Safe Haskell	None
Language	Haskell2010

Numeric.Limp.Solve.Simplex.StandardForm

Description

Standard form for programs: only equalities and all variables >= 0 To convert an arbitrary program to this form, we need to:

Convert unconstrained (-inf <= x <= +inf) variable into two separate parts, x+ and x- wherever x occurs, it will be replaced with "x+" - "x-".

Convert variables with non-zero lower bounds (c <= x) to a new variable x', so that x = x' + c

The opposite of these conversions must be performed when extracting a variable assignment from the solved program.

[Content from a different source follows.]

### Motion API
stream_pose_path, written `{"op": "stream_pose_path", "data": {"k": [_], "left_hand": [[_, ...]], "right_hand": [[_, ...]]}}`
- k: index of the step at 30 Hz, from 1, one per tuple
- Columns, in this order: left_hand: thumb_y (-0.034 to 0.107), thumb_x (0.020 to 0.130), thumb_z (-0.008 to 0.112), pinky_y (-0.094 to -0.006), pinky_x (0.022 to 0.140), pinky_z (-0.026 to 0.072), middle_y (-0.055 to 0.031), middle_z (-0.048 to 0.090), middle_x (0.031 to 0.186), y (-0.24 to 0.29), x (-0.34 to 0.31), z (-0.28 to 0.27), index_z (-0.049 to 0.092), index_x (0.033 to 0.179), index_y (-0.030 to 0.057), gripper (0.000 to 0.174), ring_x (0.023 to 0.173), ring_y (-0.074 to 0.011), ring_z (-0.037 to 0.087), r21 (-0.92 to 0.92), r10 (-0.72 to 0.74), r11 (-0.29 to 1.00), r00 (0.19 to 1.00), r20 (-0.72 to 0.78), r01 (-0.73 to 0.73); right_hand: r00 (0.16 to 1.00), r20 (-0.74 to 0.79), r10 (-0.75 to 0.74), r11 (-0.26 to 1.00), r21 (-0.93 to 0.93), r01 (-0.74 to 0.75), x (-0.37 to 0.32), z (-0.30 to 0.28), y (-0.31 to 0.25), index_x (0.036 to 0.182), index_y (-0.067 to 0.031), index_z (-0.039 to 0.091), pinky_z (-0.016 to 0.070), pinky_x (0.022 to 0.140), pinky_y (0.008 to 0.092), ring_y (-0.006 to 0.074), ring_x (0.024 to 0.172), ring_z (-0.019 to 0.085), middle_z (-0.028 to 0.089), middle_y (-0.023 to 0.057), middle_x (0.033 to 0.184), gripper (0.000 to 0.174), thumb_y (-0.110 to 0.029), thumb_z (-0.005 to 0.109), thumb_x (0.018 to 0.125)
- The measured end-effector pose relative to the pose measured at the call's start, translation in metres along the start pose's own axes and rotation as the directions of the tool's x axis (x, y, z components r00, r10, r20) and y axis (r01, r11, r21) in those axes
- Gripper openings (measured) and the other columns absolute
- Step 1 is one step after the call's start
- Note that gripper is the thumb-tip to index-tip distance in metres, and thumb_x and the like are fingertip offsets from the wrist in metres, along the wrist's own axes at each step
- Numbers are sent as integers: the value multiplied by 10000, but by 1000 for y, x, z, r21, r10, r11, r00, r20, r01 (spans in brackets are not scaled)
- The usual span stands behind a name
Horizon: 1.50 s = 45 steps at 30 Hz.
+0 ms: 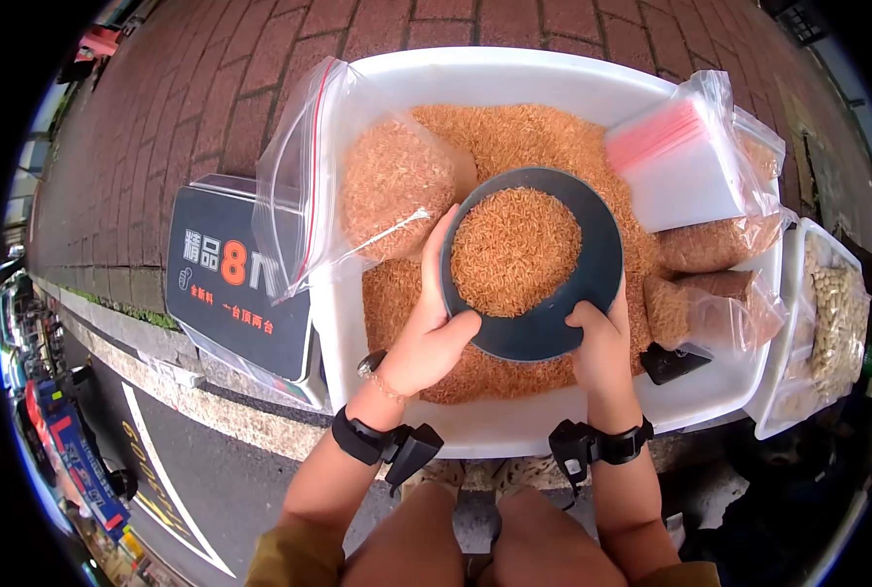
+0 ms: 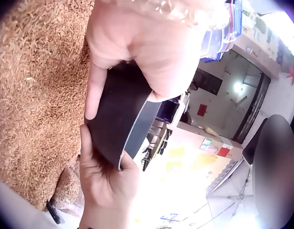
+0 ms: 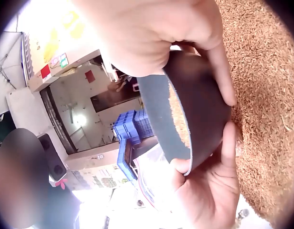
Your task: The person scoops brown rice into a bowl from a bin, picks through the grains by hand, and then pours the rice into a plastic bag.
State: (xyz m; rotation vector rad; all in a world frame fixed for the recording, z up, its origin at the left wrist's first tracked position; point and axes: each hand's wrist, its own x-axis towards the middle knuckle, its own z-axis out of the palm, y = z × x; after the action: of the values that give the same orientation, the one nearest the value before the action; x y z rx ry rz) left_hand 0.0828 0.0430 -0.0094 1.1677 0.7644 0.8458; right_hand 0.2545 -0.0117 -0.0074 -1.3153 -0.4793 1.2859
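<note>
Both hands hold a dark round bowl (image 1: 597, 245) above loose brown grain (image 1: 514, 132) in a white tub. The left hand (image 1: 431, 338) grips the bowl's left side, thumb on the rim; the right hand (image 1: 602, 342) grips its lower right side. Inside the bowl, a heap of grain (image 1: 517, 249) lies toward the left. In the left wrist view, fingers of both hands lie against the outer wall of the bowl (image 2: 120, 109). The right wrist view shows the bowl (image 3: 204, 109) tilted in that picture, with some grain visible inside.
The white tub's rim (image 1: 514, 61) surrounds the grain. A filled clear bag (image 1: 397, 186) stands at its left, with a black scale box (image 1: 240, 284) beyond. At the right are empty bags (image 1: 681, 161), filled bags (image 1: 715, 245), a black object (image 1: 673, 364) and another tray (image 1: 779, 411).
</note>
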Motion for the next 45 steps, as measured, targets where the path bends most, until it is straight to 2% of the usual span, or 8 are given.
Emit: {"op": "stream_pose_path", "data": {"k": [2, 4, 5, 6, 8, 9, 16, 45], "left_hand": [[-103, 618, 366, -332, 1056, 82, -135, 140, 1395, 2, -1, 1, 42, 1371, 39, 831, 1307, -229, 119, -92, -82, 992, 997, 3, 82], [-97, 624, 363, -333, 1058, 70, -142, 133, 1399, 6, -7, 2, 40, 1365, 20, 818, 1313, -233, 103, 137, 120, 983, 992, 35, -124], [-97, 633, 357, -332, 1058, 65, -150, 132, 1400, 4, -8, 1, 37, 1363, 9, 804, 1314, -231, 102, 110, 106, 988, 994, 9, -106], [-97, 633, 357, -332, 1058, 65, -150, 132, 1400, 3, -9, -1, 37, 1363, 9, 804, 1314, -231, 102, 110, 100, 989, 995, 6, -100], [-95, 634, 351, -333, 1058, 67, -148, 145, 1395, 2, -8, -5, 40, 1367, 22, 804, 1312, -224, 109, 192, -71, 978, 997, -23, 75], [-92, 622, 354, -334, 1058, 73, -138, 154, 1392, 11, -6, 2, 52, 1371, 35, 818, 1308, -216, 117, 59, -61, 996, 997, -39, 63], [-57, 606, 392, -342, 1058, 92, -117, 179, 1387, 12, -8, 1, 67, 1375, 40, 841, 1299, -209, 141, -88, -74, 994, 994, -75, 67], [133, 550, 556, -363, 1068, 95, -113, 130, 1410, 7, -11, -1, 34, 1383, 58, 986, 1312, -230, 123, -271, -192, 947, 981, -39, 175]], "right_hand": [[998, 6, 60, 998, 11, -60, -2, 0, 0, 1336, -16, 221, 341, 882, 244, 142, 1037, 405, 386, 77, 1195, 712, 90, 321, 639], [971, 24, -236, 966, -102, 237, -8, 3, 3, 1340, -1, 190, 272, 980, 295, 182, 1177, 335, 327, 108, 1284, 718, 100, 307, 639], [959, 104, -263, 947, -161, 277, -8, 5, -2, 1343, 10, 166, 197, 1028, 319, 204, 1249, 257, 273, 130, 1336, 716, 106, 297, 645], [969, 119, -218, 971, -79, 228, -6, 11, -2, 1345, 9, 165, 202, 1024, 316, 202, 1238, 267, 278, 130, 1332, 715, 109, 298, 650], [983, 105, -150, 975, -147, 165, -4, 5, 3, 1346, 3, 169, 208, 1019, 308, 192, 1225, 277, 283, 122, 1327, 722, 113, 307, 646], [982, 106, -156, 974, -148, 170, -3, 4, 3, 1346, 3, 169, 208, 1019, 308, 192, 1225, 277, 283, 122, 1327, 722, 113, 307, 646], [996, 74, -43, 998, -32, 45, -5, 1, -6, 1347, -21, 190, 283, 956, 271, 164, 1150, 339, 342, 90, 1261, 751, 115, 338, 623], [999, 39, 9, 996, 86, -12, -10, 3, -8, 1349, -37, 197, 313, 944, 277, 157, 1121, 378, 369, 64, 1240, 786, 111, 396, 603]]}}
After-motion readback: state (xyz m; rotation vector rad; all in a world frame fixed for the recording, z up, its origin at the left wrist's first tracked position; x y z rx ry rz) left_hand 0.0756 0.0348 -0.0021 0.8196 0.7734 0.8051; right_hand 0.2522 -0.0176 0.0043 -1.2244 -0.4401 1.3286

All constraints are converted into a less-than with a constant on the right, and then these less-than constraints (f <= c) have a slack variable s added such that f + s == c && s >= 0

Synopsis

Documentation

type StandardRow z r c = (StandardLinear z r c, R c) Source #

A single linear function with a constant summand

data Standard z r c Source #

Entire program in standard form, as well as substitutions required to extract an assignment

Constructors

Standard
Fields _objective :: StandardRow z r c _constraints :: Map (StandardVar z r) (StandardRow z r c) _substs :: StandardSubst z r c

Instances

(Show z, Show r, Show (R c)) => Show (Standard z r c) Source #
Methods showsPrec :: Int -> Standard z r c -> ShowS # show :: Standard z r c -> String # showList :: [Standard z r c] -> ShowS #

type StandardSubst z r c = Map (Either z r) (StandardRow z r c) Source #

type StandardLinear z r c = Map (StandardVar z r) (R c) Source #

data StandardVar z r Source #

Constructors

SV (Either z r)	A normal variable
SVS Int	A slack variable, introduced to make less-eq constraints into equalities
SVO	Magic objective, used when hiding an existing objective as a constraint and creating a new objective
SVLower (Either z r)	When a variable has a lower bound other than 0, we replace all occurences with with a new version minus the lower bound. x >= 5 ==> Lx - 5 >= 5 ==> Lx >= 0
SVPos (Either z r)	When unconstrained variables are encountered, they are replaced with x = SVPos x - SVNeg x so both parts can be constrained to >= 0.
SVNeg (Either z r)

Instances

(Eq z, Eq r) => Eq (StandardVar z r) Source #
Methods (==) :: StandardVar z r -> StandardVar z r -> Bool # (/=) :: StandardVar z r -> StandardVar z r -> Bool #
(Ord z, Ord r) => Ord (StandardVar z r) Source #
Methods compare :: StandardVar z r -> StandardVar z r -> Ordering # (<) :: StandardVar z r -> StandardVar z r -> Bool # (<=) :: StandardVar z r -> StandardVar z r -> Bool # (>) :: StandardVar z r -> StandardVar z r -> Bool # (>=) :: StandardVar z r -> StandardVar z r -> Bool # max :: StandardVar z r -> StandardVar z r -> StandardVar z r # min :: StandardVar z r -> StandardVar z r -> StandardVar z r #
(Show z, Show r) => Show (StandardVar z r) Source #
Methods showsPrec :: Int -> StandardVar z r -> ShowS # show :: StandardVar z r -> String # showList :: [StandardVar z r] -> ShowS #

addLinears :: (Ord z, Ord r, Rep c) => [(StandardLinear z r c, R c)] -> (StandardLinear z r c, R c) Source #

Sum a list of linear functions together

substLinear :: (Ord z, Ord r, Rep c) => StandardSubst z r c -> (StandardLinear z r c, R c) -> (StandardLinear z r c, R c) Source #

Perform substitution over a linear function/row

standard :: (Ord z, Ord r, Rep c) => Program z r c -> Standard z r c Source #

Convert canon program into standard form

lookupRow :: (Ord z, Ord r, Rep c) => StandardRow z r c -> StandardVar z r -> R c Source #

Get the coefficient of a variable in given row

objOfRow :: StandardRow z r c -> R c Source #

Get objective or basis value of a row